- How to complete this task
Once you find a line containing the word "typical" in the entries below, copy it.

- Provided records

══════

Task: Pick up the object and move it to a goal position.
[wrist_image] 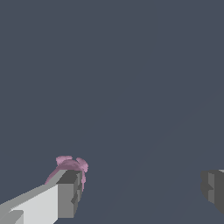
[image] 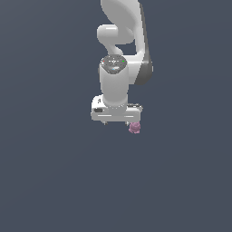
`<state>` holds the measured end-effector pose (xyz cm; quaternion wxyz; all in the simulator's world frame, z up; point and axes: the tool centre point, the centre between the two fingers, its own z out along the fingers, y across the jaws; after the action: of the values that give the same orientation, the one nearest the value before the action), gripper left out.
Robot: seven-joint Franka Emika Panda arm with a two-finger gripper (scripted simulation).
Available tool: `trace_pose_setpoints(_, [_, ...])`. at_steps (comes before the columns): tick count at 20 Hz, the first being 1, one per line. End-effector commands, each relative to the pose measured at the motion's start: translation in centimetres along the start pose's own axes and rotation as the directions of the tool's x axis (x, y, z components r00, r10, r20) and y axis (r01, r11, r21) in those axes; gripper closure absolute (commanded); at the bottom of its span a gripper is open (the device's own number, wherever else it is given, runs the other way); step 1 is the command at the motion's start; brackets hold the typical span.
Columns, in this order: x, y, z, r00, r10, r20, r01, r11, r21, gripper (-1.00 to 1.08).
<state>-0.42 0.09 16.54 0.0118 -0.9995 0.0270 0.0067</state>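
Observation:
The object [image: 134,128] is a small pink lumpy blob, sitting just below the white hand on the exterior view's right side. In the wrist view the object [wrist_image: 71,164] peeks out from behind the tip of one finger [wrist_image: 65,197], not in the gap between the two. Whether it touches that finger I cannot tell. The other finger [wrist_image: 213,188] stands far off at the frame's edge. My gripper [image: 119,123] points straight down with its jaws spread wide and nothing between them [wrist_image: 140,192].
A plain dark grey surface fills both views. The white arm [image: 120,41] rises behind the hand toward the top of the exterior view.

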Motion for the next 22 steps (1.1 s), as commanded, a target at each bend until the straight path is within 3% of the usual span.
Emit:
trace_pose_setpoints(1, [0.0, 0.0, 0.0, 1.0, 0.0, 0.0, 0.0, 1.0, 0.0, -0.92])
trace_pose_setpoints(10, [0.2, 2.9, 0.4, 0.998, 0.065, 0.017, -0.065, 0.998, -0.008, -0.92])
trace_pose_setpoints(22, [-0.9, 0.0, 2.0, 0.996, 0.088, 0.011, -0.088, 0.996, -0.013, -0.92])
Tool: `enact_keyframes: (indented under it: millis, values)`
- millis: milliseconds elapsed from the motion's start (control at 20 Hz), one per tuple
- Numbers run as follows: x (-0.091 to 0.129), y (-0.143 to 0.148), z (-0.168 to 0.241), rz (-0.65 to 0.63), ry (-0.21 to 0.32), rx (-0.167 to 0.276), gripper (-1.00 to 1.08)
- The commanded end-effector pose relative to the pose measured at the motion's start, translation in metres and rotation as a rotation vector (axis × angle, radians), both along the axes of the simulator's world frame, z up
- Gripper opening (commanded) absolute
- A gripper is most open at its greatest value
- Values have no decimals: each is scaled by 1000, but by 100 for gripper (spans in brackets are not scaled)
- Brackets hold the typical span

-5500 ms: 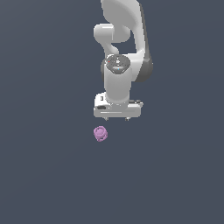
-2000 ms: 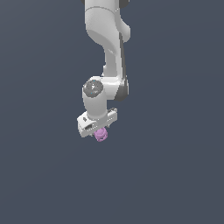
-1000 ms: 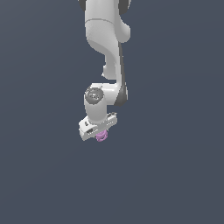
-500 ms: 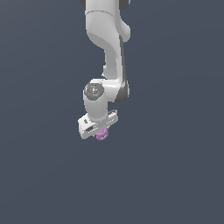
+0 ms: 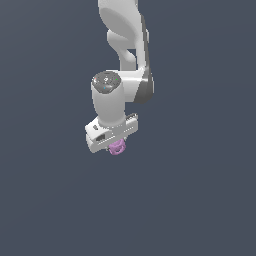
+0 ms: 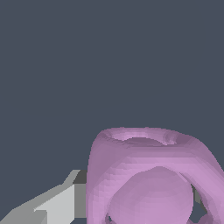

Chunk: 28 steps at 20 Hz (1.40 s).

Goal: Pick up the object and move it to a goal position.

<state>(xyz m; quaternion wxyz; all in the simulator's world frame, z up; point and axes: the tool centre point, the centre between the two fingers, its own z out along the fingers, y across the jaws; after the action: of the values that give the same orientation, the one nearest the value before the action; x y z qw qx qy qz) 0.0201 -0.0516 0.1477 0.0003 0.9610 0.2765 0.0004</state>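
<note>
Plain grey-blue background, no tabletop edge visible | hand (image 5: 116, 146) points down, closed on the object (image 5: 117, 148) | object sits directly beneath the palm between the fingers (image 6: 57, 203), filling the wrist view | goal unmarked.

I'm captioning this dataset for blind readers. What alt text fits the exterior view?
A white robot arm reaches down from the top of the frame, its pincer closed around a small pink-purple knobbly object that peeks out beneath it. Everything else is a plain dark grey-blue background, with no visible goal marker.
</note>
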Motion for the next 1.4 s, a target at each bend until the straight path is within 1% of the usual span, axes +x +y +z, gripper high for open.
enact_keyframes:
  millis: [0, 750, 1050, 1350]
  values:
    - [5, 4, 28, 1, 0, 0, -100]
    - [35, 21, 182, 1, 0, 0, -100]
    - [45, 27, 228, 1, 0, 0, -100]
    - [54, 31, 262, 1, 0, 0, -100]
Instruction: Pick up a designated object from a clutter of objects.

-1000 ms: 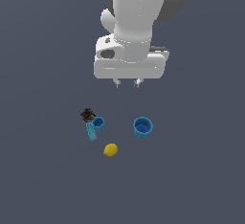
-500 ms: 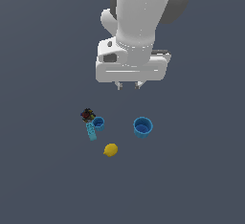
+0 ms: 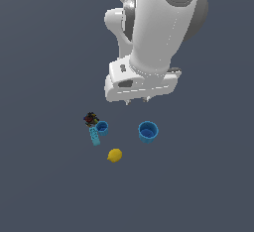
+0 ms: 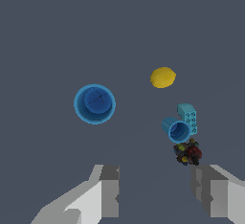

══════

- Exercise answer
Available tool: `trace_pose_setpoints(_, [_, ...])`. at_steps (comes before the columns): tick count at 20 Hz, the first being 1, one per line. End-effector commands, each relative to the pose measured at the motion's start: translation in centimetres along the start pose's own axes and rotation as the directions of the tool's x axis (x, y, z components r00, r10, r20) and y axis (r01, r11, r21) in those axes; gripper closure absolute (commanded); at the bottom of its span a gripper is open (the device's own number, wherever else it is given, runs the other way); step 1 is the command at the motion's start; brackets hold the typical span.
- Brackets hold the typical span

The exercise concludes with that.